The L.A. Times reported on March 21st, that the White House "is considering housing international terrorism suspects at Bagram air base, as is done at Guantanamo Bay."
That the option of detaining suspects captured outside Afghanistan at Bagram is being contemplated reflects a recognition by the Obama administration that it has few other places to hold and interrogate foreign prisoners without giving them access to the U.S. court system, the officials said.
Without a location outside the United States for sending prisoners, the administration must resort to turning the suspects over to foreign governments, bringing them to the U.S. or even killing them.
In a way, the article is making it sound as if we should be happy for this development, because otherwise these suspects might end up dead:
In one case last year, U.S. special operations forces killed an Al Qaeda-linked suspect named Saleh Ali Saleh Nabhan in a helicopter attack in southern Somalia rather than trying to capture him, a U.S. official said. Officials had debated trying to take him alive but decided against doing so in part because of uncertainty over where to hold him, the official added.
This is the kind of stuff that Osama Bin Laden dreams about when he goes to sleep at night and the US military is serving it to him on a silver platter.
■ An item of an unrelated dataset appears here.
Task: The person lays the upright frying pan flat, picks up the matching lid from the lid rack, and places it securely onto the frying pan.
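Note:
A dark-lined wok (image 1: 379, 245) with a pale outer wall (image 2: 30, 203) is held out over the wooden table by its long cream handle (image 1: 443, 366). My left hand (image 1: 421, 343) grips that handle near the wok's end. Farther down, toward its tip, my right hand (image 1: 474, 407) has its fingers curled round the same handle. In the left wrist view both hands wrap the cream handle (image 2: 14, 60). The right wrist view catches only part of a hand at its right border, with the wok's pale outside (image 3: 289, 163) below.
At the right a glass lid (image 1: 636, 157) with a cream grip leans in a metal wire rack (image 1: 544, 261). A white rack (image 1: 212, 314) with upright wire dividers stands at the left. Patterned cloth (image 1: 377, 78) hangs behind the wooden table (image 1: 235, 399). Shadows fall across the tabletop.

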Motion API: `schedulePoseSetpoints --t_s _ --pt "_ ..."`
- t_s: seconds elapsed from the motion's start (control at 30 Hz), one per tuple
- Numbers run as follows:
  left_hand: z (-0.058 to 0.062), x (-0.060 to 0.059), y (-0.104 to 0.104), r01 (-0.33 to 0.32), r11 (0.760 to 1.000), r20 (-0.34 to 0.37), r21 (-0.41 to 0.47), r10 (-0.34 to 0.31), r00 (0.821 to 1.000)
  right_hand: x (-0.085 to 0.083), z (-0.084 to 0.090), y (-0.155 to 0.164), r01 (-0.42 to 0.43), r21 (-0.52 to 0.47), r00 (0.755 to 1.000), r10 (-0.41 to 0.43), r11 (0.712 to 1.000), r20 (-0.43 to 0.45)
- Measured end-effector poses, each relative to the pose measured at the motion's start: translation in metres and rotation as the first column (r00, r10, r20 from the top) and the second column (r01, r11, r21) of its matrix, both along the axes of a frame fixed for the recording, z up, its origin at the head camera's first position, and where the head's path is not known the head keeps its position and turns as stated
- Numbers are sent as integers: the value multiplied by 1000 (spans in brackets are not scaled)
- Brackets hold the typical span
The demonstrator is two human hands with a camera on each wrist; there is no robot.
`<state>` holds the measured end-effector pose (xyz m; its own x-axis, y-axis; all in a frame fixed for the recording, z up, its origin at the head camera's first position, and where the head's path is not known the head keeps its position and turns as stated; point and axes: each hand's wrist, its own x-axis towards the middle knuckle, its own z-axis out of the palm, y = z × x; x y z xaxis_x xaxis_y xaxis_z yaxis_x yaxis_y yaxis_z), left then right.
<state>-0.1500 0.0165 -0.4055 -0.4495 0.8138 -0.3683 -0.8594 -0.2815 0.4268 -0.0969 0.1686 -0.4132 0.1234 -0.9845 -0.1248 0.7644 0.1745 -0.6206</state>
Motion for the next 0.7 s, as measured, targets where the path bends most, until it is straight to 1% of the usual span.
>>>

As Glenn Greenwald reported today:
American troops in mid-February entered a village in the Eastern Afghan province of Paktia, killed five civilians (a male government official, his brother, and three female relatives, including two pregnant women and a teenager) and then lied about what happened. ABC News this week described the efforts of U.S. Special Forces to apologize to Haji Sharabuddin -- the 80-year-old patriarch of that family who lost two sons, two daughters and a granddaughter in the attack -- by offering him two sheep (a gesture of begging forgiveness in Pashtun custom), and the article included this:
Presenting sheep is such a powerful form of requesting forgiveness that the father is now obligated not to take revenge, even though he has told reporters he wanted to become a suicide bomber. . . . But the incident so inflamed the family, the father initially vowed to take revenge, "even if it breaks me into pieces."
"I have lost patience. I am obliged to revenge my martyrs," he told an ABC News cameraman on March 18. "I will destroy everything I have and will launch my own suicide attack. My heart is burning."